Proposal: has_many_ids — association macro for PostgreSQL array columns

Hey all,

I’ve been working on a feature I’d like to propose for Rails core and wanted to get feedback before opening a PR.

The pattern

A pretty common denormalization in PostgreSQL apps is storing associated record IDs directly in an array column on the owner:

# posts table has: tag_ids integer[], default: '{}'
class Post < ActiveRecord::Base
  # today you'd do something like:
  def tags
    Tag.where(id: tag_ids)
  end
end

This works, but you lose preloading (includes), so you end up with N+1s or hand-rolling preload logic. Every app I’ve seen do this ends up with slightly different bespoke solutions.

What I’m proposing

A new has_many_ids macro that gives you a read-only association proxy backed by an array column:

class Post < ActiveRecord::Base
  # Auto-detects the tag_ids integer[] column
  has_many_ids :tags

  # Explicit column name
  has_many_ids :highlighted_tags, class_name: "Tag", column: :highlighted_tag_ids

  # Scopes work
  has_many_ids :active_tags, -> { where(active: true) }, column: :tag_ids
end
post.tags           # => SELECT * FROM tags WHERE id = ANY($1) with [post.tag_ids]
post.tag_ids        # => [1, 2, 3] (reads the column)
post.tag_ids = [4, 5]  # writes the column, resets the association

Post.includes(:tags)  # preloads in 2 queries, no N+1

Why a separate macro instead of a has_many option

Earlier iterations tried adding an array_key: option to has_many, but this association doesn’t fulfill the has_many contract. There are no joins, no build/create/<</delete, no dependent:. Grafting it onto has_many meant scattering if array_key? checks throughout the association internals (not great).

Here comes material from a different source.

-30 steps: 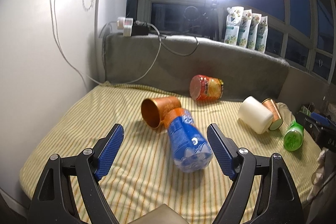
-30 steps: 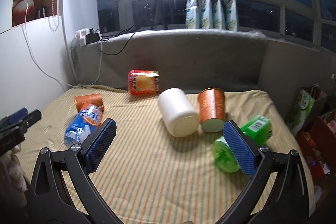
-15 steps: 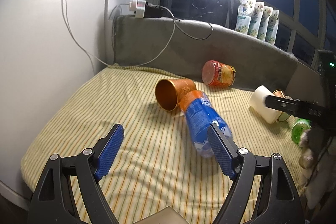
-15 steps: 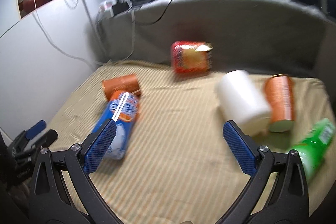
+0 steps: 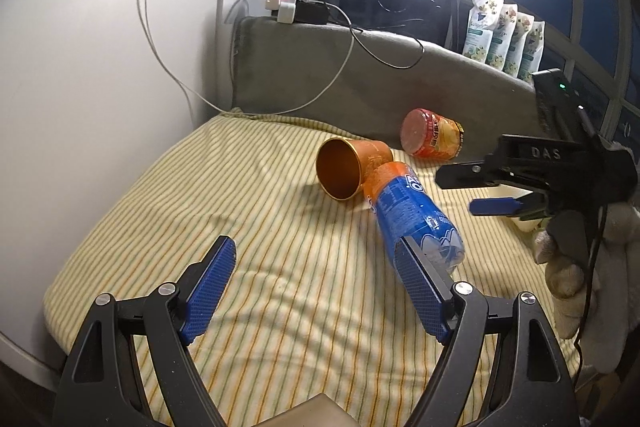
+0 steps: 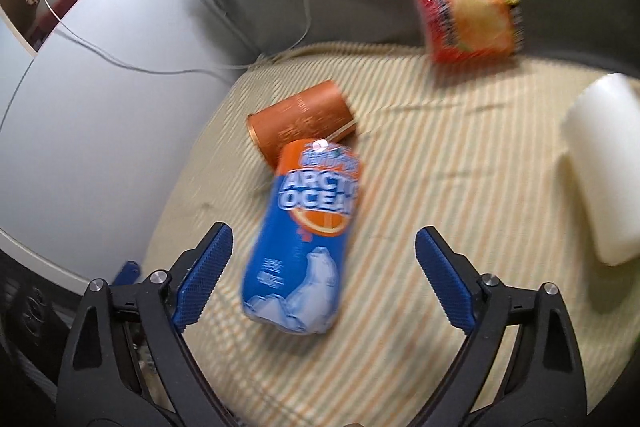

A separate macro lets it have its own builder, reflection, and association class (HasManyIdsAssociation < HasManyAssociation) without touching any existing code paths. It follows the same pattern as has_many :through, which has its own HasManyThroughAssociation.

What it does

  • Loading uses WHERE id = ANY($1) — single bind parameter, statement-cacheable regardless of array length
  • includes / preload work, properly expands each owner’s array into the preloader’s key map
  • If your association is :tags, it looks for a tag_ids array column automatically. Or specify column: explicitly
  • Works with integer[] and bigint[] (type inferred from the column)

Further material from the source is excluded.